_Task description:_ Each entry below should appear again exactly as written, without pictures.

******

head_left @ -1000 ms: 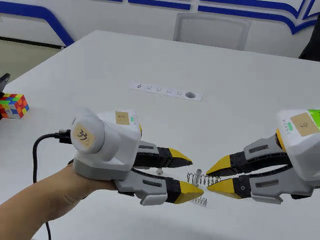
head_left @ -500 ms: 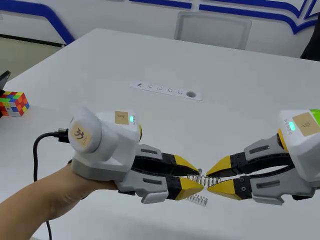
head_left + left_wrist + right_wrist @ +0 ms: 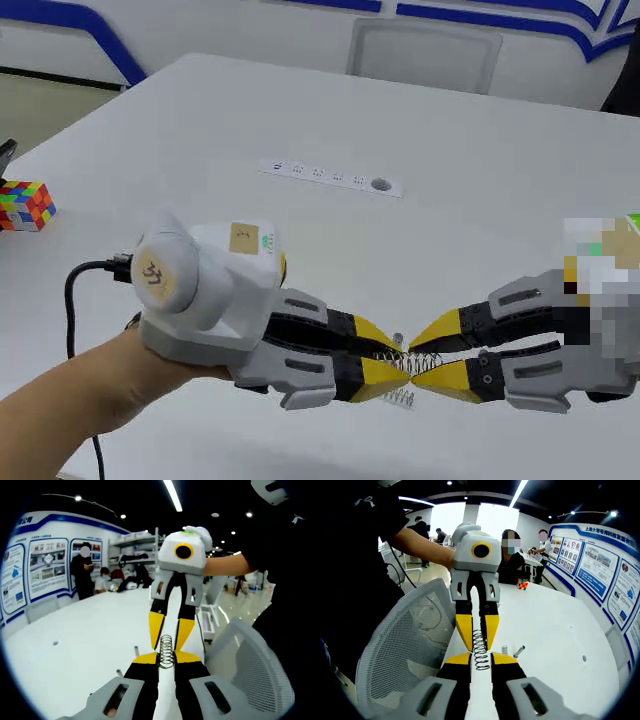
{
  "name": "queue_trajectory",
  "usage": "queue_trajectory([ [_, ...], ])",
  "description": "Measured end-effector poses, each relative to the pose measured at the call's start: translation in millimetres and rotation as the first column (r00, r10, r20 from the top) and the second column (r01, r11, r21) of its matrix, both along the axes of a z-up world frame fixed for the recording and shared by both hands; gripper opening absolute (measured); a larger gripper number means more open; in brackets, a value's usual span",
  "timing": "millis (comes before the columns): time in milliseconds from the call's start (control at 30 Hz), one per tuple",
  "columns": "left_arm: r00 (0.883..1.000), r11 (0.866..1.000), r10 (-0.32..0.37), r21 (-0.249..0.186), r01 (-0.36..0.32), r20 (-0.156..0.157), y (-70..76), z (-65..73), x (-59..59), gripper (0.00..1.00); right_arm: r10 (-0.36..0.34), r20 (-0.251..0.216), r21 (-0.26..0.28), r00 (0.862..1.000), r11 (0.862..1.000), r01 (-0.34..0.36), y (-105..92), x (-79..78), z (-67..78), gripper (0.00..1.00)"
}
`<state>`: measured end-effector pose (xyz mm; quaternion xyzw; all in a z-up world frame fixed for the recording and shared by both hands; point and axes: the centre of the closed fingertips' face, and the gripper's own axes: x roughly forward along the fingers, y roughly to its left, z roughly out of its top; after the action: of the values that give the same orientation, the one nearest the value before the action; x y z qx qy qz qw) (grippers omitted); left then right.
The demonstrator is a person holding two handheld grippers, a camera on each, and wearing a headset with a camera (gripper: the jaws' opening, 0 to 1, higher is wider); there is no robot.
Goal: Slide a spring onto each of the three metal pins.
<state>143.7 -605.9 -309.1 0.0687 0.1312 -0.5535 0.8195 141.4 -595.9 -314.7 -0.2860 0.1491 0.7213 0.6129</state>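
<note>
A short steel spring (image 3: 424, 358) hangs level above the white table (image 3: 300, 110), stretched between the two grippers. My left gripper (image 3: 397, 358) comes from the left and is shut on one end of it; my right gripper (image 3: 415, 358) faces it, shut on the other end. The left gripper view has the spring (image 3: 166, 651) between my own yellow tips (image 3: 167, 659), with the right gripper (image 3: 170, 630) opposite. A second spring (image 3: 400, 398) lies on the table just below. One metal pin (image 3: 397, 338) stands behind the tips; two pins (image 3: 136, 651) (image 3: 119, 672) stand upright.
A colour cube (image 3: 25, 207) sits at the table's left edge. A socket strip (image 3: 330, 180) is set into the middle of the table. A chair (image 3: 425, 55) stands at the far side and a mesh chair (image 3: 405, 645) at the near side. The left gripper's black cable (image 3: 85, 275) trails left.
My left gripper has moved right to meet the right gripper, and its jaws have closed on the free end of the spring that the right gripper was holding.
</note>
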Motion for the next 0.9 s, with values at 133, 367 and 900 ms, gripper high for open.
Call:
queue_trajectory([
  [133, 1.0, 1.0, -0.007, 0.007, 0.007, 0.008, -0.3, 1.6, 0.3, 0.1, -0.013, -0.028, -0.008, 1.0, 1.0, 0.013, -5.2, 3.6, -5.0, 0.15],
  [367, 1.0, 1.0, -0.016, 0.004, 0.016, 0.017, 1.1, 3.8, 0.3, 0.1, -0.029, -0.086, 0.05, 0.996, 0.998, 0.033, -5.3, 2.5, 1.5, 0.12],
  [900, 0.997, 0.998, -0.032, 0.051, 0.028, 0.072, -0.5, 11.0, 6.2, 0.1, -0.032, -0.109, 0.147, 0.994, 0.988, 0.047, -3.5, 5.0, 23.9, 0.11],
])
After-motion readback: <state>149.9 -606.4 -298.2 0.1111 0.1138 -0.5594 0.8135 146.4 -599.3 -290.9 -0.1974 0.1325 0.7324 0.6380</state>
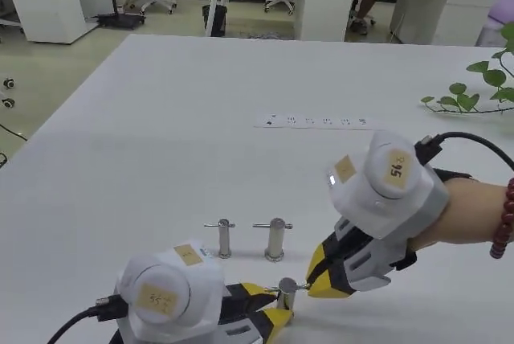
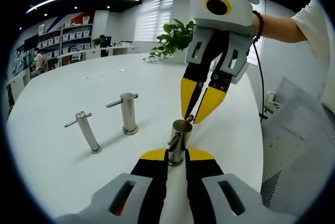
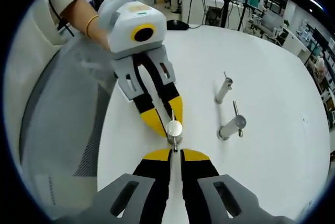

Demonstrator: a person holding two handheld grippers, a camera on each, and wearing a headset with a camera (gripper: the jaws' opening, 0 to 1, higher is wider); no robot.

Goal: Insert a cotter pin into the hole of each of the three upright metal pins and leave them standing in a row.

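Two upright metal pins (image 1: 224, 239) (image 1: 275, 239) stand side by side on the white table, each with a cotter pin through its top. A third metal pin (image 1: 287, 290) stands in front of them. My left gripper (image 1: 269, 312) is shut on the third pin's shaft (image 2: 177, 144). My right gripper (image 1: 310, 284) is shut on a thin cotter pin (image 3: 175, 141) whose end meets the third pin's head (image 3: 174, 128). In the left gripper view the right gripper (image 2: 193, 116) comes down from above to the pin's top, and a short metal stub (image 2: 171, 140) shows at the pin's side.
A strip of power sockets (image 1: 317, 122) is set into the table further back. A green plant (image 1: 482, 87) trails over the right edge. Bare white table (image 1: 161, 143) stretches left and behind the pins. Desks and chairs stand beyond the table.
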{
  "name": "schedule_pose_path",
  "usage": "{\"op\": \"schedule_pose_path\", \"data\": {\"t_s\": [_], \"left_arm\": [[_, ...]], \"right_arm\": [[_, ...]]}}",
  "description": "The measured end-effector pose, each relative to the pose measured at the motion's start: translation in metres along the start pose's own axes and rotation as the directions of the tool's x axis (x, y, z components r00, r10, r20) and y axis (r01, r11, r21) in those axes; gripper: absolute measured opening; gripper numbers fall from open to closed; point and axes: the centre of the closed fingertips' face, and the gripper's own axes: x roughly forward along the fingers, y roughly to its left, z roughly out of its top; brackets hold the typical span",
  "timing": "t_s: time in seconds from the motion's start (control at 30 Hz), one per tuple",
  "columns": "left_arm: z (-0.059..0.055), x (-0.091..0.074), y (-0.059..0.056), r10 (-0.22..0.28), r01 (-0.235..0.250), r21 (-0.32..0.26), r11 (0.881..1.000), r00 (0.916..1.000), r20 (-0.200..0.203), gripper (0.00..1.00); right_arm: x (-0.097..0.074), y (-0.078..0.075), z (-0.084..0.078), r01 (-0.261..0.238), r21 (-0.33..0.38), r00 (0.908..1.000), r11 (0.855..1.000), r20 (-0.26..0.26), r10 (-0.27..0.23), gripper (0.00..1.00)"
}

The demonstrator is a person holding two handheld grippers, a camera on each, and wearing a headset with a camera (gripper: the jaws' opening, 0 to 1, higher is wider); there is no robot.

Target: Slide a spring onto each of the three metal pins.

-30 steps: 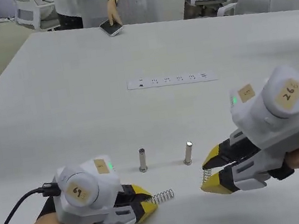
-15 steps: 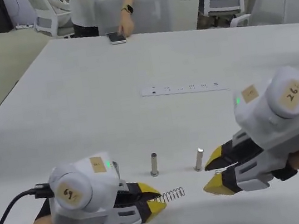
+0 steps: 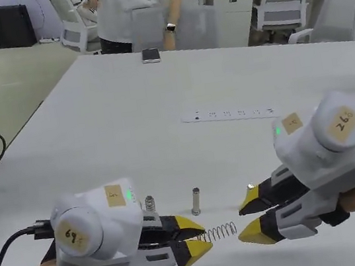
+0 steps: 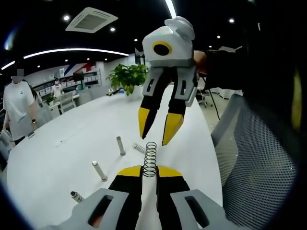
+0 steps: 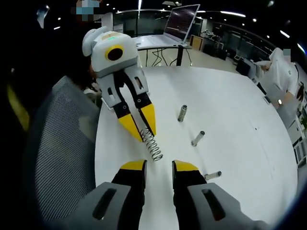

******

_Your solution:_
head_left @ -1000 ms: 
head_left @ -500 ms: 
head_left + left_wrist + right_wrist @ +0 ms: 
{
  "name": "queue_trajectory",
  "usage": "queue_trajectory([ [_, ...], ])",
  "description": "Measured end-effector poses, each relative to the pose measured at the call's start: translation in millimetres and rotation as the first column (r00, r10, r20 from the top) and the second column (r01, r11, r21) of its matrix, both along the axes of a z-up world frame fixed for the recording and shared by both hands; gripper opening absolute (measured); a larger gripper number means more open; in brackets, a value's usual span",
  "timing": "millis (comes before the columns): time in milliseconds from the call's start (control at 30 Hz), one per tuple",
  "columns": "left_arm: r00 (0.883..1.000), r11 (0.866..1.000), r10 (-0.32..0.37), r21 (-0.249..0.186), r01 (-0.36..0.32), r20 (-0.156..0.157), y (-70..76), z (-65..73), x (-59..59), gripper (0.00..1.00); right_arm: r10 (-0.36..0.34), r20 (-0.251..0.216), r21 (-0.26..0.28), r00 (0.862..1.000), r11 (0.862..1.000), r01 (-0.34..0.36), y (-105..92), x (-79..78), z (-67..78), gripper (0.00..1.00)"
}
`<state>`: measured end-effector pose (xyz mm; quaternion xyzw; all in a z-up world frame fixed for the recording and shared by both hands; point and axes: the centre of the closed fingertips' face, and the gripper's own axes: x roughly forward along the fingers, y roughly to its left, z roughly out of its top; after the action: of the values that give the same orientation, the one nearest the value before the action; x y z qx qy qz qw) (grippers omitted); left then right.
The demonstrator is a person holding two handheld grippers, a camera on each, and wearing a headset with a camera (gripper: the jaws' opening, 0 to 1, higher is wider); there is no robot.
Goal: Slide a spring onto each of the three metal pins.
<state>143.7 -605.9 -309.1 0.0687 0.1312 -0.5535 0.8195 141.4 -595.9 -314.7 -0.2860 0.1491 0.7213 0.6129</state>
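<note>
A short steel spring (image 3: 424, 358) hangs level above the white table (image 3: 300, 110), stretched between the two grippers. My left gripper (image 3: 397, 358) comes from the left and is shut on one end of it; my right gripper (image 3: 415, 358) faces it, shut on the other end. The left gripper view has the spring (image 3: 166, 651) between my own yellow tips (image 3: 167, 659), with the right gripper (image 3: 170, 630) opposite. A second spring (image 3: 400, 398) lies on the table just below. One metal pin (image 3: 397, 338) stands behind the tips; two pins (image 3: 136, 651) (image 3: 119, 672) stand upright.
A colour cube (image 3: 25, 207) sits at the table's left edge. A socket strip (image 3: 330, 180) is set into the middle of the table. A chair (image 3: 425, 55) stands at the far side and a mesh chair (image 3: 405, 645) at the near side. The left gripper's black cable (image 3: 85, 275) trails left.
My left gripper has moved right to meet the right gripper, and its jaws have closed on the free end of the spring that the right gripper was holding.
</note>
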Motion for the next 0.9 s, with values at 133, 367 and 900 ms, gripper high for open.
Call:
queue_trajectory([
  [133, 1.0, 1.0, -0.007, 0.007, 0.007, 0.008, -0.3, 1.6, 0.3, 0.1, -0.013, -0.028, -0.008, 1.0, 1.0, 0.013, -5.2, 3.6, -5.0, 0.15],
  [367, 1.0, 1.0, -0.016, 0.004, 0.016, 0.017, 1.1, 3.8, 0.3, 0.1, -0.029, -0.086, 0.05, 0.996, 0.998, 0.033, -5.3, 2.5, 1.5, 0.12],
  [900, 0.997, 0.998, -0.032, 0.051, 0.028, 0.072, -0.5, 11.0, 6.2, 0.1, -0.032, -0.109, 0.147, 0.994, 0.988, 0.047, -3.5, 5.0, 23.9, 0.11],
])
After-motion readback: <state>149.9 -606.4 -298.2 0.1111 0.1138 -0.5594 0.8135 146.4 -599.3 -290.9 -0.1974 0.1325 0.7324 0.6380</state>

Demonstrator: a person holding two handheld grippers, a camera on each, and wearing a headset with a camera (gripper: the jaws' opening, 0 to 1, higher is wider); no robot.

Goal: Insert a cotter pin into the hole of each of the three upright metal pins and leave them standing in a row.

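Two upright metal pins (image 1: 224, 239) (image 1: 275, 239) stand side by side on the white table, each with a cotter pin through its top. A third metal pin (image 1: 287, 290) stands in front of them. My left gripper (image 1: 269, 312) is shut on the third pin's shaft (image 2: 177, 144). My right gripper (image 1: 310, 284) is shut on a thin cotter pin (image 3: 175, 141) whose end meets the third pin's head (image 3: 174, 128). In the left gripper view the right gripper (image 2: 193, 116) comes down from above to the pin's top, and a short metal stub (image 2: 171, 140) shows at the pin's side.
A strip of power sockets (image 1: 317, 122) is set into the table further back. A green plant (image 1: 482, 87) trails over the right edge. Bare white table (image 1: 161, 143) stretches left and behind the pins. Desks and chairs stand beyond the table.
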{
  "name": "schedule_pose_path",
  "usage": "{\"op\": \"schedule_pose_path\", \"data\": {\"t_s\": [_], \"left_arm\": [[_, ...]], \"right_arm\": [[_, ...]]}}",
  "description": "The measured end-effector pose, each relative to the pose measured at the motion's start: translation in metres along the start pose's own axes and rotation as the directions of the tool's x axis (x, y, z components r00, r10, r20) and y axis (r01, r11, r21) in those axes; gripper: absolute measured opening; gripper numbers fall from open to closed; point and axes: the centre of the closed fingertips' face, and the gripper's own axes: x roughly forward along the fingers, y roughly to its left, z roughly out of its top; brackets hold the typical span",
  "timing": "t_s: time in seconds from the motion's start (control at 30 Hz), one per tuple",
  "columns": "left_arm: z (-0.059..0.055), x (-0.091..0.074), y (-0.059..0.056), r10 (-0.22..0.28), r01 (-0.235..0.250), r21 (-0.32..0.26), r11 (0.881..1.000), r00 (0.916..1.000), r20 (-0.200..0.203), gripper (0.00..1.00); right_arm: x (-0.097..0.074), y (-0.078..0.075), z (-0.084..0.078), r01 (-0.261..0.238), r21 (-0.33..0.38), r00 (0.908..1.000), r11 (0.855..1.000), r20 (-0.26..0.26), r10 (-0.27..0.23), gripper (0.00..1.00)"
}

The demonstrator is a person holding two handheld grippers, a camera on each, and wearing a headset with a camera (gripper: the jaws' opening, 0 to 1, higher is wider); there is no robot.

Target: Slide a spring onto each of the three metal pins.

-30 steps: 
-15 steps: 
+0 steps: 
+0 steps: 
+0 steps: 

This exercise has nothing further to it.